Crime is the convergence of an offender, a victim, and a law. Many crime prevention methods attempt to prevent the convergence of these factors. Important to this prevention is location. Location is where offenders, victims, and law interface. As such, the location of people in time and space is a critical factor in knowing where crime may occur.
The ambient population is one way to know where people are at a certain time and location. The Oak Ridge National Laboratory is one venue to attain a 24 hour estimate of the average population in a spatial area. Using data from the Oak Ridge National Laboratory, Andresen & Jenion view the average location of people at particular times through the lens of the Primary-Secondary-Tertiary (PST) model.
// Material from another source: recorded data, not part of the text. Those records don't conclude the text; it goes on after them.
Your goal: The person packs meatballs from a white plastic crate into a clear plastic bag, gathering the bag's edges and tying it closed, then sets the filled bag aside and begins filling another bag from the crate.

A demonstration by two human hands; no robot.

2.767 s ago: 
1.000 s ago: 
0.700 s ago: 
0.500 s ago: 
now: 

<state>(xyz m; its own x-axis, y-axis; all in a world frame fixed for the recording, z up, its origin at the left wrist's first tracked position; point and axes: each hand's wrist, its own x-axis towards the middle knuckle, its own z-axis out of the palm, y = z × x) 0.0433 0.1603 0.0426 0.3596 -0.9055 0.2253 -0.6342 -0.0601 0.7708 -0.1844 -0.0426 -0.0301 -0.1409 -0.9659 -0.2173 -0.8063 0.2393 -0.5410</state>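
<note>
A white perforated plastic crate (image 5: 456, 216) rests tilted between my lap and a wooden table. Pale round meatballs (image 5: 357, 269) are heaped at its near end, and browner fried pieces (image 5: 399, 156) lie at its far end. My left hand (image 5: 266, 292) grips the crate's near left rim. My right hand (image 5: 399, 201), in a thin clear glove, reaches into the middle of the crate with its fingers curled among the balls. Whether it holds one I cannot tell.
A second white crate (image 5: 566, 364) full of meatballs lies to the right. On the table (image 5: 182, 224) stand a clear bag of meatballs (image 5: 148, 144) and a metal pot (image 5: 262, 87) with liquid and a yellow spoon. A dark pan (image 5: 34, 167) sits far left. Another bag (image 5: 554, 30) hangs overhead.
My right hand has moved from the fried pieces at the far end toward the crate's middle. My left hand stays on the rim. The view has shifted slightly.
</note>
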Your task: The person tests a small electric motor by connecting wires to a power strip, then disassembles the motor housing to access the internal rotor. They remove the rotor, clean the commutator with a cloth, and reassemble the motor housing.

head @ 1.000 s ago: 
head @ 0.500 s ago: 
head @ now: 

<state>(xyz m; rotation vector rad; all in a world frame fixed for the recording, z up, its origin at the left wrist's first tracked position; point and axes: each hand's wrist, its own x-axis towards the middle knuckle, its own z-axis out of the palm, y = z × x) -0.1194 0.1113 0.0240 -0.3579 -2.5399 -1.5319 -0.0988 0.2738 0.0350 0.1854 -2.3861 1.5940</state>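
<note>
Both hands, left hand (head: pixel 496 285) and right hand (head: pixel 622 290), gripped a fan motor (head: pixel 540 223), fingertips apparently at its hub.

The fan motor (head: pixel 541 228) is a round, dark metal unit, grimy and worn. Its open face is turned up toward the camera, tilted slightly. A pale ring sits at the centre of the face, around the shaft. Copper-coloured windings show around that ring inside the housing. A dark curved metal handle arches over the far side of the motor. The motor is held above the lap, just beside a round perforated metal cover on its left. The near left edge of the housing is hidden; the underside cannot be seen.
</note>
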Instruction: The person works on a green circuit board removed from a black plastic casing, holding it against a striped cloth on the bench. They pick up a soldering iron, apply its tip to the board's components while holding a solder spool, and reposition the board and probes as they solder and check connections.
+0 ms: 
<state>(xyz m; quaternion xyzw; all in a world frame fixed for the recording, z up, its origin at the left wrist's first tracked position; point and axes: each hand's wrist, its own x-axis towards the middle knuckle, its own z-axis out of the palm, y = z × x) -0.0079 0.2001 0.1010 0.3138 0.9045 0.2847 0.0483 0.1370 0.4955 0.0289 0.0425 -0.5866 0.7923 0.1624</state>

The PST model is derived from the medical model. Using the PST model, intelligence specialists can identify the particular stages crime occurs and then diagnose problems of crime. For instance, the tertiary level of the model is characterized by offender involvement in the courts or with corrections. The secondary level of the model is characterized by the identification of potential offenders and intervening in a way that prevents future crime. The primary level of the model is characterized by preventing crime from ever developing. For obvious reasons, primary prevention is the ideal.
Based on these models, one can see how it can be useful to attain information about population location. From the primary perspective, an environment conducive to crime can be modified to prevent crime from occurring, and from a secondary perspective certain interventions can be devised that address the population, and by extension, the crime problem.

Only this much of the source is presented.